*** Begin section ***

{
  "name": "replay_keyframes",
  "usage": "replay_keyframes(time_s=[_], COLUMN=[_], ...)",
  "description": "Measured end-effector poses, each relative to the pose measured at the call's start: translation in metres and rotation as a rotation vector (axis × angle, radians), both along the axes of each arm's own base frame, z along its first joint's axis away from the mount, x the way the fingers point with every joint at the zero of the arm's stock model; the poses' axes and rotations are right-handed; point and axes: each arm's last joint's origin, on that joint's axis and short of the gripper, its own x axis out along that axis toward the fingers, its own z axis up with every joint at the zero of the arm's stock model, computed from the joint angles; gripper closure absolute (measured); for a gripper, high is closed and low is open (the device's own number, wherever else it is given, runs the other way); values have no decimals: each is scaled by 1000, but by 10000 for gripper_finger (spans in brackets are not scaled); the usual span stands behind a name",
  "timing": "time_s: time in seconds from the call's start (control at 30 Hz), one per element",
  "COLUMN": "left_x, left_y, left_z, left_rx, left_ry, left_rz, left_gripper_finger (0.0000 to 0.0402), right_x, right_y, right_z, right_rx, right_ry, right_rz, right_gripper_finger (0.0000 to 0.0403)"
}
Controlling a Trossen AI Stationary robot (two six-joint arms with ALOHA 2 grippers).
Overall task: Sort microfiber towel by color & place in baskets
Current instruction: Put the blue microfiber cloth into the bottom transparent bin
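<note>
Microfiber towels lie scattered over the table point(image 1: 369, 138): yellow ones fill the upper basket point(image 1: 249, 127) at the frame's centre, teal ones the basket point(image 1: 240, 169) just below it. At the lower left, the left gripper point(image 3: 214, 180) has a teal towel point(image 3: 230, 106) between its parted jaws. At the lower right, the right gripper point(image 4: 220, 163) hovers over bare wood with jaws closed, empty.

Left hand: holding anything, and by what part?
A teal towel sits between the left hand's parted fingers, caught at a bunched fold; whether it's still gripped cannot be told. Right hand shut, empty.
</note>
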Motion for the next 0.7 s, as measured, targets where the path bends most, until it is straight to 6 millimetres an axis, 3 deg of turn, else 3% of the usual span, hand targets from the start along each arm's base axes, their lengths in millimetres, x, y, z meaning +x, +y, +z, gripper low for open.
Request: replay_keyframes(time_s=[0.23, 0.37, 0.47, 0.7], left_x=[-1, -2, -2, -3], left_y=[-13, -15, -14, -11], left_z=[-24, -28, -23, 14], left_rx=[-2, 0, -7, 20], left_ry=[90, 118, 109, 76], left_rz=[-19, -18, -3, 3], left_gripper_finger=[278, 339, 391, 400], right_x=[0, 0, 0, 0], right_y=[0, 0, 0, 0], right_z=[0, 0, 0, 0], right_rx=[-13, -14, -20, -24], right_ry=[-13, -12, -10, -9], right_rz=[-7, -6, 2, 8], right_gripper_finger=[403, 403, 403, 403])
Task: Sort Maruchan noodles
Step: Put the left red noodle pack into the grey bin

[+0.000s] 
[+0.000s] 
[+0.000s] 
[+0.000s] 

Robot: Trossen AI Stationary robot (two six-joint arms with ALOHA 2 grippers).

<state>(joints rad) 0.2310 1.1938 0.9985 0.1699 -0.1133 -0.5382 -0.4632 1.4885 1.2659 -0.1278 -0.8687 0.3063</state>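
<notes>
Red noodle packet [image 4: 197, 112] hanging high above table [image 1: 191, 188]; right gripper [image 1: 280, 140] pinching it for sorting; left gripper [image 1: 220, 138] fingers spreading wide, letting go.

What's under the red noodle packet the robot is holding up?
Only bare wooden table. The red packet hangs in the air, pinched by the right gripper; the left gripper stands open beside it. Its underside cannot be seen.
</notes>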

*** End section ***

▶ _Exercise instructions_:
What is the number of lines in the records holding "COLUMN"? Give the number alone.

▶ _Worked solution_:
2